Since Bearden left many of his works undated, including the present collage, determining and assigning a date for Madonna and Child must rely on secondary evidence. In that regard, the collage shares significant stylistic and compositional similarities with other examples of the subject that are known to date from the late 1960s and early 1970s. These include the mixed media collages Black Madonna and Child (1969), in the collection of the Smithsonian’s Hirschhorn Museum and Sculpture Garden; Mother and Child (1970), owned by the Baltimore Museum of Art; and Mother and Child (1971), in the Smithsonian American Art Museum collection (fig. 1). Based on these affinities and other evidence, the present collage can reasonably be dated to around the period between 1968 and 1970.
[1] Both secular and religous representations of the subject appear in Bearden's oeuvre from the 1940s through the 1980s. See Robert G. O'Meally, Kobena Mercer et al., Romare Bearden in the Modernist Tradition (New York: Romare Bearden Foundation, 2010) and Ruth E. Fine et al., The art of Romare Bearden (New York: Harry N. Abrams, 2003).

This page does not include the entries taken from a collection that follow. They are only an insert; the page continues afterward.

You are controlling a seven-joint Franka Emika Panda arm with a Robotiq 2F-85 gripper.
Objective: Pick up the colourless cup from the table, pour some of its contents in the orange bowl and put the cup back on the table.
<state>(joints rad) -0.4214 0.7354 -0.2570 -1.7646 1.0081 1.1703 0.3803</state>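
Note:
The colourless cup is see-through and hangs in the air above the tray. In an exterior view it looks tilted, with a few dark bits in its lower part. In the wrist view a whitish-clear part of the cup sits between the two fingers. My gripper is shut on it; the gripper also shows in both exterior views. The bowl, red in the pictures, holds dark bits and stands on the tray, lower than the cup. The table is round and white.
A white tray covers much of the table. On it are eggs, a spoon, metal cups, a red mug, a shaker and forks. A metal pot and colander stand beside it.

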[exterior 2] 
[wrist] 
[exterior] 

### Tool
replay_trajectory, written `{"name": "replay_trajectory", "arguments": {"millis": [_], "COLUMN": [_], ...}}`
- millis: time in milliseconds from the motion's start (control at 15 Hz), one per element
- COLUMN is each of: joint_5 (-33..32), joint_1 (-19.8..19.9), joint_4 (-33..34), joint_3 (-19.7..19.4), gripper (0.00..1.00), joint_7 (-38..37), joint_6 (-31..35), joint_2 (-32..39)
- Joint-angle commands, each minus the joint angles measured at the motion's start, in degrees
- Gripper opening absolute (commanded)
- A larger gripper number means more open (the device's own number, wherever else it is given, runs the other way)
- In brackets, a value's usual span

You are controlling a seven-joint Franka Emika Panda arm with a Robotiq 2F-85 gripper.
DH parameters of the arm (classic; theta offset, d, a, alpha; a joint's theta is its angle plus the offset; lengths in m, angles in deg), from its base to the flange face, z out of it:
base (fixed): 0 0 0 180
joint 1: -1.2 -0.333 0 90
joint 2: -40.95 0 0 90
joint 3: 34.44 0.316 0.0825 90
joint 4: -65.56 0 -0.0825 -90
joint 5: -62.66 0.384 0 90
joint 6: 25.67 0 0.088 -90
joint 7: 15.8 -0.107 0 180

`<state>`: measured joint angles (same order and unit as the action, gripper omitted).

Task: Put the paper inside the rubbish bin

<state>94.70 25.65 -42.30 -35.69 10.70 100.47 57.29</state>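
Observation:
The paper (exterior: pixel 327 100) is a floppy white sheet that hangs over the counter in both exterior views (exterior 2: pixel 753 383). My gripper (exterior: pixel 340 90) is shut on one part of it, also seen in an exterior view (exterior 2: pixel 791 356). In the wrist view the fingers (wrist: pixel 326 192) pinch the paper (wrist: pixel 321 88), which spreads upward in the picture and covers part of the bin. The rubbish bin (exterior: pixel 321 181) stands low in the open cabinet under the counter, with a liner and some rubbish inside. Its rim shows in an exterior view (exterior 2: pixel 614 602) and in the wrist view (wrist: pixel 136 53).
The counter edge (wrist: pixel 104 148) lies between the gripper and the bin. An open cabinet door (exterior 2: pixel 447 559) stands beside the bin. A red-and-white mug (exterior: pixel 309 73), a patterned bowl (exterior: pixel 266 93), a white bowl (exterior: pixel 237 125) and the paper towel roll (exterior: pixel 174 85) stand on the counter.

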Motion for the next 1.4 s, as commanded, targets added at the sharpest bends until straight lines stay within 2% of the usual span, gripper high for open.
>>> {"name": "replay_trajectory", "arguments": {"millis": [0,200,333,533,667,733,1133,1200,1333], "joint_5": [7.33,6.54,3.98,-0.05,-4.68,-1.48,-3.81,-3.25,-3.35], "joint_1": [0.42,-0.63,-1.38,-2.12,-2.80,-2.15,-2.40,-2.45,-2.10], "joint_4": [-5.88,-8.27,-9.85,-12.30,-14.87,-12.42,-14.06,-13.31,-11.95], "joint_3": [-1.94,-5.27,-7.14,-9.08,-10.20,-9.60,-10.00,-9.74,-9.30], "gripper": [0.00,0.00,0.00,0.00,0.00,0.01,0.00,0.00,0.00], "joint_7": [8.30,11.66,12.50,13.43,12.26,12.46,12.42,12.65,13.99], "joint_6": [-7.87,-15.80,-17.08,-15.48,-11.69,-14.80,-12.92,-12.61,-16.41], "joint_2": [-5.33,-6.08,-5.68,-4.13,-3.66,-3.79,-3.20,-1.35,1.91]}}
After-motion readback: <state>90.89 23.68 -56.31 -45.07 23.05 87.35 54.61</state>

[2] The Byzantine image type known as the Virgin Hodegetria is named after the miraculous icon kept at the Hodegon monastery of Constantinople (Istanbul) that was the original model for this iconographic formula.
[3] The origin, symbolism, and ritual function of the akua’ba are discussed in Doran H. Ross, “Akua’s Child and Other Relatives: New Mythologies for Old Dolls,” in Isn’t S/He a Doll? Play and Ritual in African Sculpture, ed. Elisabeth L. Cameron (Los Angeles: UCLA Fowler Museum of Cultural History, 1996), 43-57.
[4] Medieval depictions of the Virgin Mary with black or dark skin are widely documented within the Catholic Church and art historical literature. Generally dating from between the eleventh and fifteenth centuries, these devotional images of the Black Madonna (or Black Virgin) have generated significant debate among scholars with respect to their historical origins and meanings.
[5] Bearden addresses the relationship between his artistic practice and jazz music in the artist’s statement he wrote for the exhibition catalogue Since Harlem Renaissance: 50 Years of Afro-American Art (Lewisburg, Pa.: Center Gallery, Bucknell University, 1985).
[6] Fine et al., Art of Romare Bearden, 144.